---------- Collected data ----------

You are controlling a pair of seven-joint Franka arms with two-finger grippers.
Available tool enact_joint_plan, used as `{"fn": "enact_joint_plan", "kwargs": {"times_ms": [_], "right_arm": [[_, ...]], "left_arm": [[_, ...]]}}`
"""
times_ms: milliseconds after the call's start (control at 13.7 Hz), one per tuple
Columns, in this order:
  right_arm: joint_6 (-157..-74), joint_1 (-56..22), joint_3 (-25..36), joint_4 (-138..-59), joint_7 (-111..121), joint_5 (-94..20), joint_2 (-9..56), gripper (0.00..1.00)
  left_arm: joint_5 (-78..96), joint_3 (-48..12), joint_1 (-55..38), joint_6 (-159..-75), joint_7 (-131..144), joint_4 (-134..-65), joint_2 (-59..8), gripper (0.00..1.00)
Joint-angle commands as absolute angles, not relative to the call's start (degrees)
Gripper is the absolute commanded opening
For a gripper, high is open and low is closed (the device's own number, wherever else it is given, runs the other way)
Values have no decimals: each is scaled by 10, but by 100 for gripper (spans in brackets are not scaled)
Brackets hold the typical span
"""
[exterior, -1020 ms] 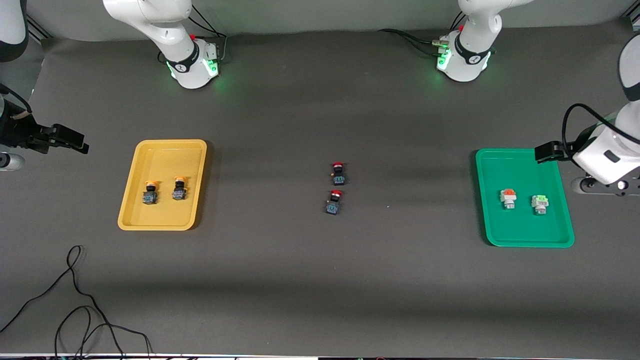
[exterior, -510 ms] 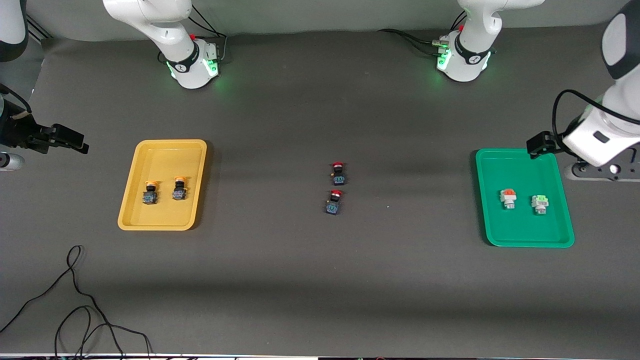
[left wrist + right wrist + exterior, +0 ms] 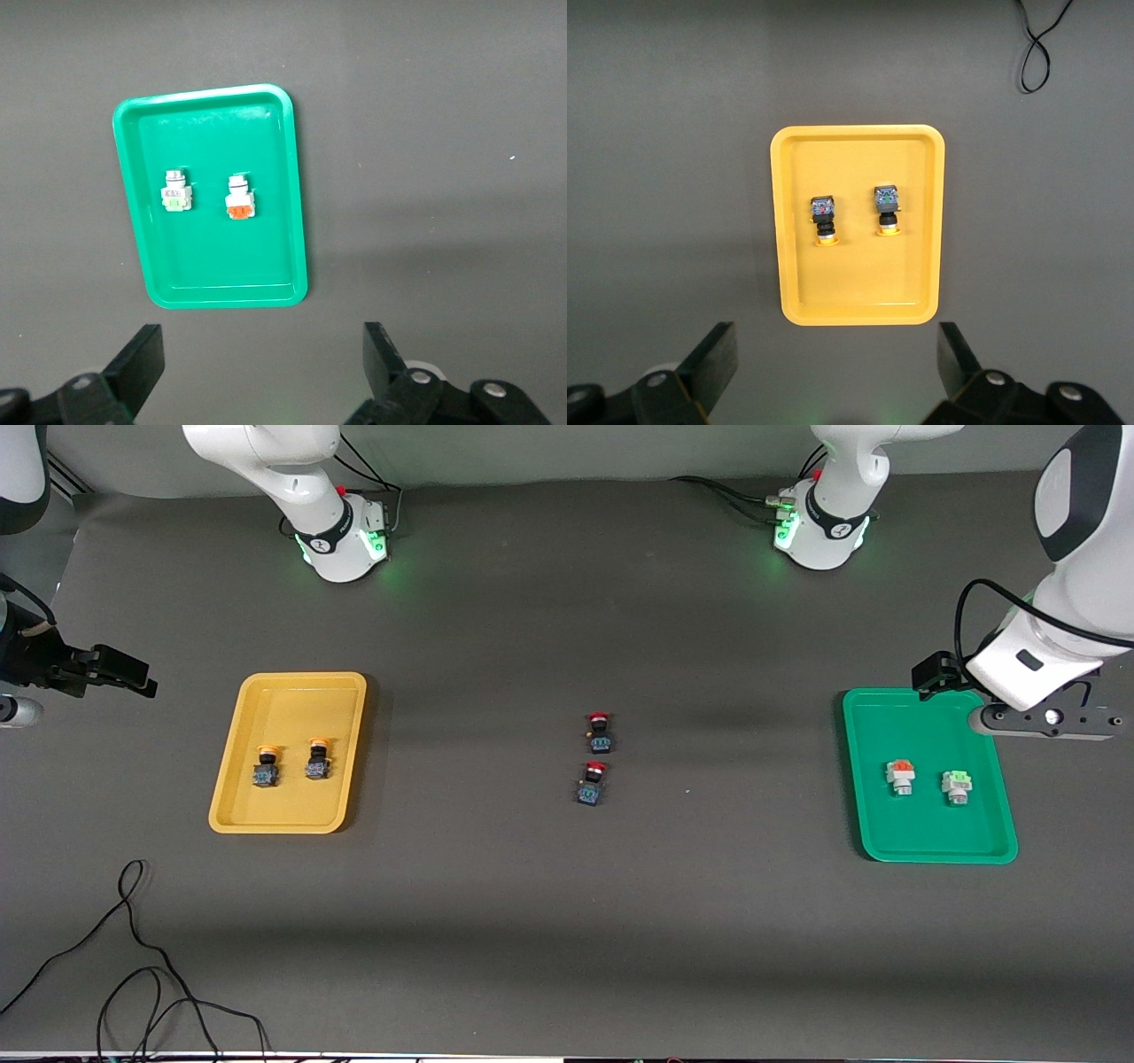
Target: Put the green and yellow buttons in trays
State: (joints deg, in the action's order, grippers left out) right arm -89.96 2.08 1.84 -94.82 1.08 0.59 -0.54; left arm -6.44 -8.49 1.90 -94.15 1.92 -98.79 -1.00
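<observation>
The yellow tray (image 3: 292,708) lies toward the right arm's end and holds two yellow-capped buttons (image 3: 266,766) (image 3: 318,759). They also show in the right wrist view (image 3: 824,221) (image 3: 887,211) in that tray (image 3: 797,283). The green tray (image 3: 921,824) lies toward the left arm's end and holds a green-capped white button (image 3: 956,786) (image 3: 174,197) and an orange-capped white button (image 3: 900,776) (image 3: 239,199). My left gripper (image 3: 1050,720) (image 3: 263,363) hangs open and empty, high beside the green tray's (image 3: 266,142) corner farthest from the front camera. My right gripper (image 3: 837,363) is open and empty, high beside the yellow tray, and waits.
Two red-capped black-blue buttons (image 3: 600,732) (image 3: 592,783) stand on the dark mat mid-table. A black cable (image 3: 133,957) lies loose near the front camera at the right arm's end. The two arm bases (image 3: 341,540) (image 3: 819,531) stand along the table's edge farthest from the front camera.
My left arm has risen and drawn back toward its base, from beside the green tray's long edge to its corner farthest from the front camera. The right arm and all buttons have not moved.
</observation>
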Motion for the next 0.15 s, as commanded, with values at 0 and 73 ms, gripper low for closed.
{"fn": "enact_joint_plan", "kwargs": {"times_ms": [0,73], "right_arm": [[-896,21,18,-945,6,12,-9,100],[-896,22,18,-945,6,12,-9,100]], "left_arm": [[-57,-90,29,-948,11,-994,-5,100],[-57,-90,29,-949,11,-994,-6,100]]}}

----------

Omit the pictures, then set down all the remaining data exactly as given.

You are controlling a pair of seven-joint Franka arms with two-finger grippers.
Available tool enact_joint_plan, used as `{"fn": "enact_joint_plan", "kwargs": {"times_ms": [_], "right_arm": [[_, ...]], "left_arm": [[_, ...]]}}`
"""
times_ms: milliseconds after the call's start (control at 13.7 Hz), one per tuple
Columns, in this order:
  right_arm: joint_6 (-157..-74), joint_1 (-56..22), joint_3 (-25..36), joint_4 (-138..-59), joint_7 (-111..121), joint_5 (-94..20), joint_2 (-9..56), gripper (0.00..1.00)
  left_arm: joint_5 (-78..96), joint_3 (-48..12), joint_1 (-55..38), joint_6 (-159..-75), joint_7 (-131..144), joint_4 (-134..-65), joint_2 (-59..8), gripper (0.00..1.00)
Joint-angle commands as absolute angles, not relative to the call's start (degrees)
Gripper is the absolute commanded opening
For a gripper, high is open and low is closed (the device's own number, wherever else it is given, runs the other way)
Values have no decimals: each is scaled by 10, but by 100 for gripper (spans in brackets are not scaled)
Brackets hold the typical span
"""
[exterior, -1020 ms] 
[exterior, -510 ms] 
[left wrist + right wrist + exterior, +0 ms] 
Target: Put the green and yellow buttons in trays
State: (joints deg, in the action's order, grippers left out) right arm -89.96 2.08 1.84 -94.82 1.08 0.59 -0.54; left arm -6.44 -8.49 1.90 -94.15 1.92 -98.79 -1.00
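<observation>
The yellow tray (image 3: 292,708) lies toward the right arm's end and holds two yellow-capped buttons (image 3: 266,766) (image 3: 318,759). They also show in the right wrist view (image 3: 824,221) (image 3: 887,211) in that tray (image 3: 797,283). The green tray (image 3: 921,824) lies toward the left arm's end and holds a green-capped white button (image 3: 956,786) (image 3: 174,197) and an orange-capped white button (image 3: 900,776) (image 3: 239,199). My left gripper (image 3: 1050,720) (image 3: 263,363) hangs open and empty, high beside the green tray's (image 3: 266,142) corner farthest from the front camera. My right gripper (image 3: 837,363) is open and empty, high beside the yellow tray, and waits.
Two red-capped black-blue buttons (image 3: 600,732) (image 3: 592,783) stand on the dark mat mid-table. A black cable (image 3: 133,957) lies loose near the front camera at the right arm's end. The two arm bases (image 3: 341,540) (image 3: 819,531) stand along the table's edge farthest from the front camera.
My left arm has risen and drawn back toward its base, from beside the green tray's long edge to its corner farthest from the front camera. The right arm and all buttons have not moved.
</observation>
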Motion for the next 0.15 s, as commanded, with values at 0 and 73 ms, gripper low for closed.
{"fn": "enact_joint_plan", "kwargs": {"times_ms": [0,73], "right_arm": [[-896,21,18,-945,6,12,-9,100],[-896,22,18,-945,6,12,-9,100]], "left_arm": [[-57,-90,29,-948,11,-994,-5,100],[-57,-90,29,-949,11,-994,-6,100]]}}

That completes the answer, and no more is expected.